**What the exercise asks:** What's needed is the listing below, repeated word for word with no pictures.

★ ★ ★

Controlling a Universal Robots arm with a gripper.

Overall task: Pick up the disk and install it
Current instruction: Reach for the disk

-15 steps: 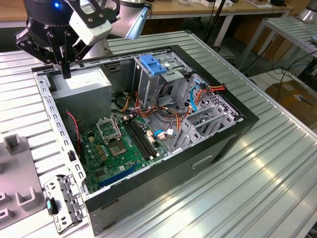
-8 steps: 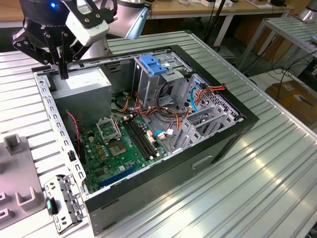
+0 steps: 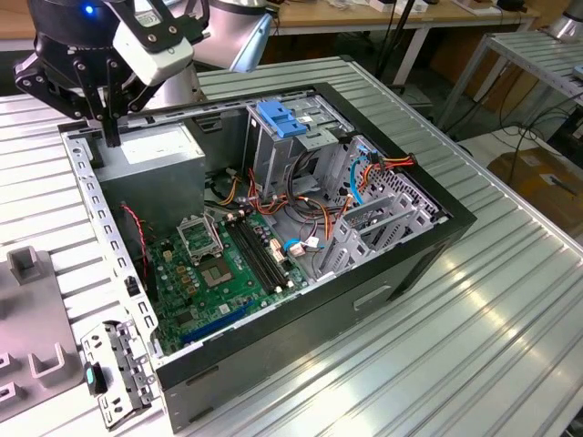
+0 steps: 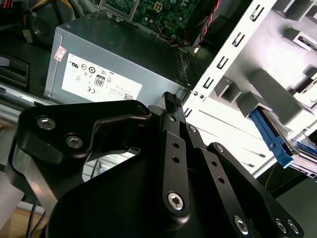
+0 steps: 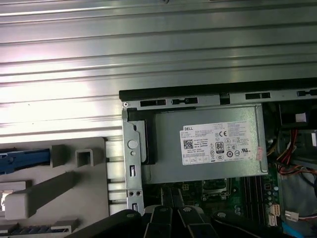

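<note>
The disk [image 4: 271, 141] lies in a grey holder [image 4: 257, 84] on the table outside the open computer case. In both wrist views mainly its blue side rail [image 5: 25, 159] shows. My gripper [image 3: 110, 127] hangs over the case's corner, above the grey power-supply box [image 3: 150, 150] and beside the case's metal edge. Its fingers [image 4: 171, 101] are shut together with nothing between them, and the disk is some way off to the side of them. The drive cage [image 3: 291, 150] with its blue latch [image 3: 281, 118] stands at the far side of the case.
The open case [image 3: 364, 300] lies on a ribbed metal table [image 3: 492, 300], with the green motherboard [image 3: 228, 264] and bundles of cables [image 3: 373, 168] inside. A small bracket [image 3: 114, 373] rests by the case's near corner. Benches stand behind.
</note>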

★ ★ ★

**Problem solution:**
Controlling a Universal Robots arm with a gripper.

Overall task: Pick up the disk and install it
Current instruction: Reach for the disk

-15 steps: 
-8 steps: 
+0 steps: 
+0 steps: 
+0 steps: 

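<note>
The disk [image 4: 271, 141] lies in a grey holder [image 4: 257, 84] on the table outside the open computer case. In both wrist views mainly its blue side rail [image 5: 25, 159] shows. My gripper [image 3: 110, 127] hangs over the case's corner, above the grey power-supply box [image 3: 150, 150] and beside the case's metal edge. Its fingers [image 4: 171, 101] are shut together with nothing between them, and the disk is some way off to the side of them. The drive cage [image 3: 291, 150] with its blue latch [image 3: 281, 118] stands at the far side of the case.
The open case [image 3: 364, 300] lies on a ribbed metal table [image 3: 492, 300], with the green motherboard [image 3: 228, 264] and bundles of cables [image 3: 373, 168] inside. A small bracket [image 3: 114, 373] rests by the case's near corner. Benches stand behind.
</note>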

This exercise requires no further work.